Saturday 25 April 2015

Wargames with Meaning

Readers of relatively recent posts might have discerned a possible line of thought that wargames might be speaking into our current world, even if they actually refer to past events. We might be conditioned to look at past events through, as it were, the spectacles of the present. Actually identifying such wargames is a bit tricky, however. We are not blessed with hindsight into our present situation. So, what I want to consider is what such a wargame might look at.

Now, commentary on our present situation is quite a frequent topic in what I shall have to call cultural objects (because I do not have a better expression). For example, I believe there was a recent US film of Rosemary Sutcliffe’s ‘Eagle of the Ninth’. It was rather hard not to interpret the legionaries marching into Scotland, all mountains, unknown paths, uncertain natives and rarely seen enemies as an allegory of the US intervention in Afghanistan (and, it must be mentioned, slightly more subtle than the ‘ISIS fighters’ of recent posts). Now this itself has to be interpreted in some cultural matrix. For example, there is a strong strand of anti-imperialism in US culture and politics; it is also possible that the original novel was conceived and written in a different matrix that either today or the implied audience of the film. And so on. Interpretation of these sorts of things is never easy.

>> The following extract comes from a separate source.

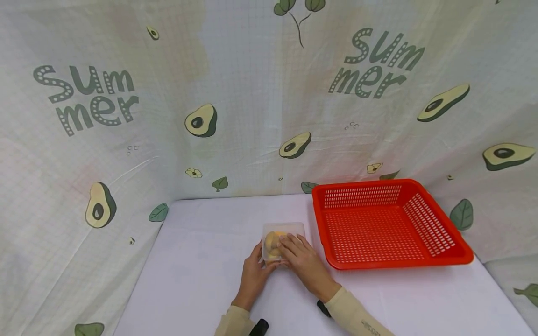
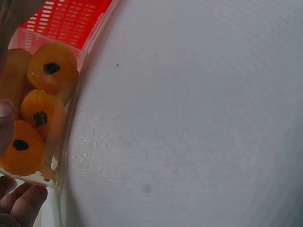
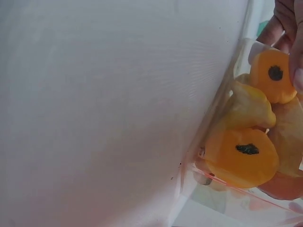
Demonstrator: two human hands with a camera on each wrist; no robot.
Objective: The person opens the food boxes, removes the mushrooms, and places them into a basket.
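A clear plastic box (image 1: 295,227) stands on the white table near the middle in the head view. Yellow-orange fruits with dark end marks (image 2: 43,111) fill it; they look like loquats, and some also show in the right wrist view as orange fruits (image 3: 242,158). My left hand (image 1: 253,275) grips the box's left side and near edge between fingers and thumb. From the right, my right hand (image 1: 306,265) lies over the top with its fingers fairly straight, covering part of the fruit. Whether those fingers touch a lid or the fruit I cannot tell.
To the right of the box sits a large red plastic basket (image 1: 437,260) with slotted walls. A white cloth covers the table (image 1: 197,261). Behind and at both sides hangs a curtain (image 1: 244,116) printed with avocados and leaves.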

On a similar vein, history too can be infected by the curse of being contemporary and fashionable. In fact, in the UK, academic history has to make itself fashionable in order to survive. The demands of the Research Effectiveness Framework (or whatever it is called) demand that the public be both informed and able to understand the work as disseminated. It is possible that this is why we have seen so many Black Death graves being excavated. Everyone love a good, gory, epidemic, as long as it happened a long time ago.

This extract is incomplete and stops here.